Daily coronavirus testing at home? Many experts are skeptical - bookofjoe
https://www.nytimes.com/2020/09/06/health/coronavirus-rapid-test.html
======
benzible
I'm glad to see mention in this article of the #1 issue with antigen test such
as Abbott BinaxNOW (the one the fed. govt. just bought 150M of): 98.5%
specificity = 1.5% false positives. Test a school of 1200 with an actual 0%
prevalence and you'll get about 20 false positives. This will look like an
outbreak, and cause chaos.

Anyone responsible for server infrastructure knows what happens when you get a
bunch of false alerts from your monitoring service - you send those emails to
your spam filter [i.e. assume every positive is false] or turn off monitoring
altogether [i.e. stop testing]. Think about 20X false positives per day.
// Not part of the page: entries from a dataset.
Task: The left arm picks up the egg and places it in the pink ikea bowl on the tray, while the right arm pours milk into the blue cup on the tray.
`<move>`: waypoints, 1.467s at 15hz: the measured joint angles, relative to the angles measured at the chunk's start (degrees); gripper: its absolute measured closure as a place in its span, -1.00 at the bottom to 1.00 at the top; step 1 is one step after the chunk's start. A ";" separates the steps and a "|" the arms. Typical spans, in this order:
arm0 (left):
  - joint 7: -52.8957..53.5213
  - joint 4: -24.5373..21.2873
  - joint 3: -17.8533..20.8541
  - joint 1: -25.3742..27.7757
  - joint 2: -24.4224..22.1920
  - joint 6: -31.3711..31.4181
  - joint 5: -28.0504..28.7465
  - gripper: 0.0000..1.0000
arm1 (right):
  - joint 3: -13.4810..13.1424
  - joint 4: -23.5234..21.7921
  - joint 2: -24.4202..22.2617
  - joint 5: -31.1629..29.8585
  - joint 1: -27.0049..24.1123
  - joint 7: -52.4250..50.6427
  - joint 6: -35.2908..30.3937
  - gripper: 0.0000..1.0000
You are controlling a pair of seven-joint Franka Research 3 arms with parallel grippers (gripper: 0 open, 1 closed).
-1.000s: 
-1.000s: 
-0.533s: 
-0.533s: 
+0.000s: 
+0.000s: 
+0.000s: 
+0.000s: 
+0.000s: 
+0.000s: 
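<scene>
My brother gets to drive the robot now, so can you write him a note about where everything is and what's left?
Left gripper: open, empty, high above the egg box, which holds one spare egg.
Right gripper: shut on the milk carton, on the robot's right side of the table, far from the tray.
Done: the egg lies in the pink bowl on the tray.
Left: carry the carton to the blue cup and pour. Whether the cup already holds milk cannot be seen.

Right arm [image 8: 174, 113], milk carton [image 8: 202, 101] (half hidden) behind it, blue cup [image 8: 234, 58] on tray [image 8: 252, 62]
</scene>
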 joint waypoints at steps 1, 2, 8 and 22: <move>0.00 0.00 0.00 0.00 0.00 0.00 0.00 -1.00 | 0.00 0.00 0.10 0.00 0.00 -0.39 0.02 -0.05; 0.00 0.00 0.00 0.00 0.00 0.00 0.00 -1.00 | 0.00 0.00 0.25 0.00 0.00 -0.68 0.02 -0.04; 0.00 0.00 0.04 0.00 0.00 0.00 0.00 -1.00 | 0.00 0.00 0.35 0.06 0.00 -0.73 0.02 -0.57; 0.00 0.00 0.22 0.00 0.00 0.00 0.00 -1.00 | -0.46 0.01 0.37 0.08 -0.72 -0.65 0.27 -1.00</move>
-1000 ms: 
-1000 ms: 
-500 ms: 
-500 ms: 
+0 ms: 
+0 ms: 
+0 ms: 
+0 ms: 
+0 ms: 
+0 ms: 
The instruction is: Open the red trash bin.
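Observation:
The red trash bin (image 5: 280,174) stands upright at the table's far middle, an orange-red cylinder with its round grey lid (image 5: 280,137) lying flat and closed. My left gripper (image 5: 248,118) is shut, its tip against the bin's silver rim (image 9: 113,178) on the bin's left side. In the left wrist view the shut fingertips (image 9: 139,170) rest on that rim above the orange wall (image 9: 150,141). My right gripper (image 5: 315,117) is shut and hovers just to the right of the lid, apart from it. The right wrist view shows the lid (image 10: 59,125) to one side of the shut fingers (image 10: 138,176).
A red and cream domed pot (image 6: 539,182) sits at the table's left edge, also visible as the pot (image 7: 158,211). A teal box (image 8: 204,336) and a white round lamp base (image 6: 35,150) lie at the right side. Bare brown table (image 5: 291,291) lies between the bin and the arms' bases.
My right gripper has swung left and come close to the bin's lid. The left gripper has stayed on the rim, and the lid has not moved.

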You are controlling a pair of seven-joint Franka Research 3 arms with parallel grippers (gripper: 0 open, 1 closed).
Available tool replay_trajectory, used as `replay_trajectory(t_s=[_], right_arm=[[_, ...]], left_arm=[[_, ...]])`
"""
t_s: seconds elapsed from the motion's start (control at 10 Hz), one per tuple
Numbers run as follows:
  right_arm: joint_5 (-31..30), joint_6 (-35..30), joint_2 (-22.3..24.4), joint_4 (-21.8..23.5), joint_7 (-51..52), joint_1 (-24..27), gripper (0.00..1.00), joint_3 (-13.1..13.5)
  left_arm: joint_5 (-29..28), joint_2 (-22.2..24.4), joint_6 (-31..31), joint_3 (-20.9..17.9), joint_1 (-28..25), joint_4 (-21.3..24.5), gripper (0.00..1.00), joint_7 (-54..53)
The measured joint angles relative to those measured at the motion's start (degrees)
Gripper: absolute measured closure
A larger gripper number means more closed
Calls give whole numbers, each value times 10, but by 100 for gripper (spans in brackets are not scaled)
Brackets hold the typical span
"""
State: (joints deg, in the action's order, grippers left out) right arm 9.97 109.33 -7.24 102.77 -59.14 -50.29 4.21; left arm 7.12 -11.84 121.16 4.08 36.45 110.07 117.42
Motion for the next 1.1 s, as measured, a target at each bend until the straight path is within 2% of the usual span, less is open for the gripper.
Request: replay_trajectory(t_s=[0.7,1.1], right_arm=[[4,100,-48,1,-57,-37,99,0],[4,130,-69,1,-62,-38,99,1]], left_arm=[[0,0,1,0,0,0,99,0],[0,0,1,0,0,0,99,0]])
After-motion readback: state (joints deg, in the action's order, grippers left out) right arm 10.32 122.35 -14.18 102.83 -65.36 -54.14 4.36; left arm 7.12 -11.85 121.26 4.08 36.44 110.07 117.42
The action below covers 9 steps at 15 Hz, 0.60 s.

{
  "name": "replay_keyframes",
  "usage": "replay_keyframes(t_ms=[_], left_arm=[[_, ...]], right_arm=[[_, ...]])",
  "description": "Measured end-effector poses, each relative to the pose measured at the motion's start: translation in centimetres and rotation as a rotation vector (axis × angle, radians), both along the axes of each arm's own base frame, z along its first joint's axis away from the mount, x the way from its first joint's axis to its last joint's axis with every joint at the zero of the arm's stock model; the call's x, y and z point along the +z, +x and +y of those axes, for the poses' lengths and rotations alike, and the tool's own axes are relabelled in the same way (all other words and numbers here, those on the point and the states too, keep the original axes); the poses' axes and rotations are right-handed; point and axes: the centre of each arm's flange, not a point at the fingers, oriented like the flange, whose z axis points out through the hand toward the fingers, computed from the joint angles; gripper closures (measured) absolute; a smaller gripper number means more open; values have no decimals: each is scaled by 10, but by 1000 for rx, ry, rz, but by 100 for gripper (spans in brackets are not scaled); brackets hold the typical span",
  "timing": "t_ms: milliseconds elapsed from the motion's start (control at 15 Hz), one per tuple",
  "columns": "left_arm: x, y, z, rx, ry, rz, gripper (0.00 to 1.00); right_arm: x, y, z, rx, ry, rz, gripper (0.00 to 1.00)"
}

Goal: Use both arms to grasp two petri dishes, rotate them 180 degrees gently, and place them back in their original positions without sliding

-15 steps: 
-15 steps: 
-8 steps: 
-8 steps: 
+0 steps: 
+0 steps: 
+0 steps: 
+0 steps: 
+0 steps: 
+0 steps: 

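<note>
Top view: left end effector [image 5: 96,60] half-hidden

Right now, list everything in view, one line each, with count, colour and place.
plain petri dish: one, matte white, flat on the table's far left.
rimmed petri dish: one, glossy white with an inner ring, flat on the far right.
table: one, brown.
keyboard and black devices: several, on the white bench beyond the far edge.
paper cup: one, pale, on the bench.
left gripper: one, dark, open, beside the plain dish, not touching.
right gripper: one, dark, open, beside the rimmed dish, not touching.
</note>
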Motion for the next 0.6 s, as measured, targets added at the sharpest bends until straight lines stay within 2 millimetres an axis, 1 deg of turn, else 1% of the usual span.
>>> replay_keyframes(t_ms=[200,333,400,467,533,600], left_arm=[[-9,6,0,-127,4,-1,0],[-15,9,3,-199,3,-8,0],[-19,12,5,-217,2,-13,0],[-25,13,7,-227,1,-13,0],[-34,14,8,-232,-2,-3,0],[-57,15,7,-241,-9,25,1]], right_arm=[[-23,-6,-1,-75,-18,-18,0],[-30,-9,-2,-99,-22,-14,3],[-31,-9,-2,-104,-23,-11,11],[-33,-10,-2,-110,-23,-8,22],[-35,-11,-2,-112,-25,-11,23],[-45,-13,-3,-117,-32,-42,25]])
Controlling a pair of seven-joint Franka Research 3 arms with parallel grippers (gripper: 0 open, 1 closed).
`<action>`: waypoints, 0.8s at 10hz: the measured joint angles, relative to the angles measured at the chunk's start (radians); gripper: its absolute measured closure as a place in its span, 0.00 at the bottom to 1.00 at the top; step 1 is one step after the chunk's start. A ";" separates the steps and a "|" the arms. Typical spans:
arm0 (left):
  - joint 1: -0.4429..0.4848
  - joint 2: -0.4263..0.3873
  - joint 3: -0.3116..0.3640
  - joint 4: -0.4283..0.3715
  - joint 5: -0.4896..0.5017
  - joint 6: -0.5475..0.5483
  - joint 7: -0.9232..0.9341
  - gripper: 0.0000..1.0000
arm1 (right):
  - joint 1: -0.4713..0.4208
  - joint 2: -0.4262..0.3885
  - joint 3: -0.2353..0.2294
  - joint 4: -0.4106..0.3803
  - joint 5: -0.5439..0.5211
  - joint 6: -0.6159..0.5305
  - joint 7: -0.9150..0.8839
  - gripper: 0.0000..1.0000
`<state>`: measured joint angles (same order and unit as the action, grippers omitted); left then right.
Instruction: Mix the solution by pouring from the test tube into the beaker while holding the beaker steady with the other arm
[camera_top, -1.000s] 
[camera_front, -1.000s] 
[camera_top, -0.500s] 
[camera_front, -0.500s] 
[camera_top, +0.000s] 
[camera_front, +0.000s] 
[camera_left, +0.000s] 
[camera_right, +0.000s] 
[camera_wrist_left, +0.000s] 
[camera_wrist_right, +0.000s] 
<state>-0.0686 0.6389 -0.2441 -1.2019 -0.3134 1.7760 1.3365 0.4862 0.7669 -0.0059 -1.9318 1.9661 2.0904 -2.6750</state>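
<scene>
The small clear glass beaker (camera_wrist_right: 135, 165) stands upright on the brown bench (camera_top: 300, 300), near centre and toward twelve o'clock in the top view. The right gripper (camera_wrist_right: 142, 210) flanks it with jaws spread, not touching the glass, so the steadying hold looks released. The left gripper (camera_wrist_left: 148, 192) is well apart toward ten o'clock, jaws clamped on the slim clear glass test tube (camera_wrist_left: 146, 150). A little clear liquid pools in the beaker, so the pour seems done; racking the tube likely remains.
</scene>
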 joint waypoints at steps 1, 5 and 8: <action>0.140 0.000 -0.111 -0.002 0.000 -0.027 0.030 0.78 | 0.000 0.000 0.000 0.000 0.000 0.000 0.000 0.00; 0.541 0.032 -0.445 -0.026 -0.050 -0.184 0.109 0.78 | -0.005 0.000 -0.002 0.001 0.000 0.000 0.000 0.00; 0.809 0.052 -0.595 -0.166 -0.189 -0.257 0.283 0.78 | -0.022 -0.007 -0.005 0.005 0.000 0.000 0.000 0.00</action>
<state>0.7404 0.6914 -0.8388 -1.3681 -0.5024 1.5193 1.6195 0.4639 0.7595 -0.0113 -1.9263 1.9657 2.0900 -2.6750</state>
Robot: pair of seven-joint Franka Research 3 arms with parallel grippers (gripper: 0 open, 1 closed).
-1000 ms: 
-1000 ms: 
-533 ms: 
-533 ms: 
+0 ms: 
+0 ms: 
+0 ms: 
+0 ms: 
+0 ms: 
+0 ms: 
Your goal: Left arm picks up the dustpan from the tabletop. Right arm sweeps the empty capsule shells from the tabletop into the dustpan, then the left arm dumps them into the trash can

Also
if people are self-testing, they'll assume their test is a false positive and
just won't report the results.

Confirmatory lab testing could avoid a full 10-day quarantine but the time to
get an RT-PCR test and then get the result (24-72 hours when the system isn't
overloaded) means several days of disruption for those 20 kids (/ faculty /
staff).

I think this essentially kills this concept, assuming other antigen tests have
similar specificity. The Quidel antigen test has had a couple of high-profile
false positive incidents already, so I suspect that is the case.